Genesis 1:27 proclaims that God created man in His own image. For reasons discussed in other posts on this blog (such as this one), I don’t automatically assume any statement is true just because it appears in Genesis, but in this case I think the text alludes to a great truth.
My purpose with this post, however, is not to dig into the text of Genesis specifically. Rather, I wish to discuss the question of whether God made man in His image, or vice versa, without presupposing the truth of any of the Old or New Testament scriptures. To many people, a stumbling block to faith in the biblical God is that He appears to have so many human characteristics. For some, it would be easier to believe in a God without human characteristics than a God who experiences and displays love, joy, anger, intimacy, distance, frustration, concern, or any other “human” attributes and emotions.
First of all, when we talk about man being made “in God’s image” or vice versa, what is it we are really talking about? To most of us (with the exception of some Mormon theologians), surely it isn’t height, or weight, or hair color, or anything physical. It is the soul, rather than the body, that is said to be created in God’s image. It is the ability to experience things, to feel things, to form judgments, to act creatively, and to manifest one’s will in the physical world.

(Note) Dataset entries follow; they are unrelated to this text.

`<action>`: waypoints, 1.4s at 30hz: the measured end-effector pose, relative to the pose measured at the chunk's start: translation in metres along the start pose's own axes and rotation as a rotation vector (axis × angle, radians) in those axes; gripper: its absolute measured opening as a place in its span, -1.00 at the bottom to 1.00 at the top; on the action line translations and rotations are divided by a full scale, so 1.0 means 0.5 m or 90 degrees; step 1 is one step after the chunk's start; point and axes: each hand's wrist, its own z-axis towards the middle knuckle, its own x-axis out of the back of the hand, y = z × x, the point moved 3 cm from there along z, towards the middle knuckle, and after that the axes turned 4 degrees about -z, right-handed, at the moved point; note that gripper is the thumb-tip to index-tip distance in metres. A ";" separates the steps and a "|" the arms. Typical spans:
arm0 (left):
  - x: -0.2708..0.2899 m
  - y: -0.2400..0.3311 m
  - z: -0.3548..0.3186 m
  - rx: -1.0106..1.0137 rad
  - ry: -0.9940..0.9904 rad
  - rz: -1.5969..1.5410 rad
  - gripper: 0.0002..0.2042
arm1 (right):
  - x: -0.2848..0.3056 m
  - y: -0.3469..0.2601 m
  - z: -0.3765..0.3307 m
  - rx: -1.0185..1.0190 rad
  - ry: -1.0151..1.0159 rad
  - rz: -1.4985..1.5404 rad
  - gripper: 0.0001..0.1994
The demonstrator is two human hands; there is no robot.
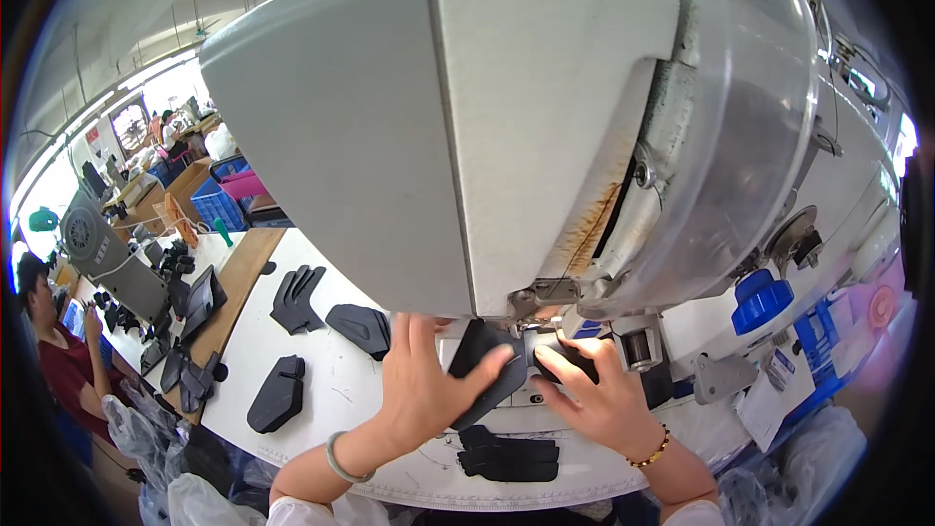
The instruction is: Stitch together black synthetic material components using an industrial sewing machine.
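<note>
Under the head of a large grey-white sewing machine [545,88], a black padded piece [500,392] lies on the machine bed. My left hand [421,390] is left of it, fingers stretched toward the machine, thumb spread and resting over the piece. My right hand [602,399] is on the other side, its thumb and fingers closed on a black part [577,358] close to the needle area. Whether the two black parts are joined is hard to see. The needle itself is mostly hidden by the machine head.
Stacked black pieces [508,454] lie near the front edge. Other black pieces [278,394] sit on the white table at left. A blue knob [762,301] and a bobbin [639,349] are at right. Another person [73,360] sits at far left, beside a grey machine [109,253].
</note>
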 end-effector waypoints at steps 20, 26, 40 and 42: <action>-0.003 0.010 -0.030 -0.344 -0.184 -0.071 -0.54 | -0.003 0.009 -0.007 0.048 0.051 0.010 -0.64; -0.005 0.016 -0.026 -0.374 -0.173 -0.018 -0.58 | -0.003 0.005 -0.014 0.032 0.024 -0.012 -0.65; -0.009 -0.005 0.003 -0.402 -0.161 -0.065 -0.57 | -0.019 0.027 -0.024 0.049 -0.006 -0.081 -0.66; -0.011 -0.016 0.007 -0.403 -0.123 -0.066 -0.57 | -0.025 0.039 -0.024 0.006 0.008 -0.077 -0.69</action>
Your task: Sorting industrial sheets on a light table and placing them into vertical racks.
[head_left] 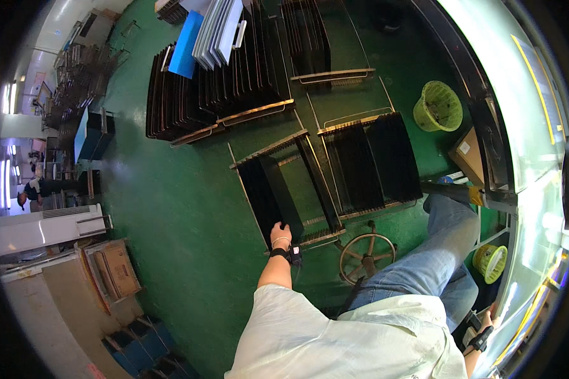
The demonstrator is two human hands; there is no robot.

So, did man make God in this image or did God make man? Voltaire once said “If God did not exist, it would be necessary to invent him.” I agree that it would indeed be necessary. A profound longing for God, for goodness, for heaven, and for the meaning to life, are all part of man’s nature. And if we were to invent God, I suppose it would make sense to make Him in our own image. What other kind of being could we remotely relate to? What kind of God could be imagined that wasn’t conscious like we are, or have a will like we do? I believe God is bigger than what we are, in having other attributes (eternity, perfection, omnipotence) that we don’t have. But anything smaller than what we are, not being at least as alive as we are, wouldn’t really be God, would it?
You may think that seeing how easy it would be for man to make God in his own image is evidence against the claim that God made man in His own image. I think the reverse is true. There are two good reasons we would want to invent a God we can relate to. First, such a God could best explain why we are what we are in the first place. Darwin’s narrative has become the model of choice for explaining the origins of man’s physical nature. But there is nothing in that model that could explain the origins of our consciousness.
As argued here, consciousness is neither something that would be necessary in an evolutionary model, nor is it anything for which a physical explanation – even in principle – has been found. It might be plausible to evolve a race of machines that look and act like humans, but not beings that are alive on the inside the way we are. In areas ranging from chess playing to flight to land speed to medicine, human design has surpassed – or is on track to surpass in the next century or so – all of the best devices nature has evolved by chance across billions of years. Yet we are not even able in principle to see how any configuration of physical matter becomes conscious. If nothing inside the universe can give rise to it, then it must have come from outside of it. And whatever gave consciousness to us must have it already Himself, and to a much greater degree than we do, since we can only wonder at consciousness and expect the same miracle to be given to our children, we can’t create it ourselves. So if the most essential part of our selves comes from Him, it seems pretty clear that we were in some sense “made in His image”. I think this can be reasonably concluded without picking up Genesis or any other book.
I assume that everyone reading this is conscious (my apologies to the latest search engine bots) and can relate to what I am saying above, as imprecise as it must by necessity be (if consciousness is non-physical, it can’t be measured scientifically).
However, the second reason for believing that God made man in His image rather than the other way around is a bit more subtle. Most people relate to it intuitively, but it doesn’t reference anything quite as objective as the suspicious fact that man can engineer all sorts of things but not create consciousness. I am referring to the longing that I mentioned above, the longing for there to be a God that is so intense as to make it necessary to invent Him were He not to exist. Aristotle, and later Aquinas, in somewhat technical philosophical language, claimed long ago that “a natural desire cannot be in vain”. C. S. Lewis, as he often did, put the idea into plain English as follows:
Creatures are not born with desires unless satisfaction for those desires exists. A baby feels hunger: well, there is such a thing as food. A duckling wants to swim: well, there is such a thing as water. Men feel sexual desire: well, there is such a thing as sex. If I find in myself a desire which no experience in this world can satisfy, the most probable explanation is that I was made for another world. If none of my earthly pleasures satisfy it, that does not prove that the universe is a fraud. Probably earthly pleasures were never meant to satisfy it, but only to arouse it, to suggest the real thing. If that is so, I must take care, on the one hand, never to despise, or be unthankful for, these earthly blessings, and on the other, never to mistake them for the something else of which they are only a kind of copy, or echo, or mirage. I must keep alive in myself the desire for my true country, which I shall not find till after death; I must never let it get snowed under or turned aside; I must make it the main object of life to press on to that other country and to help others to do the same.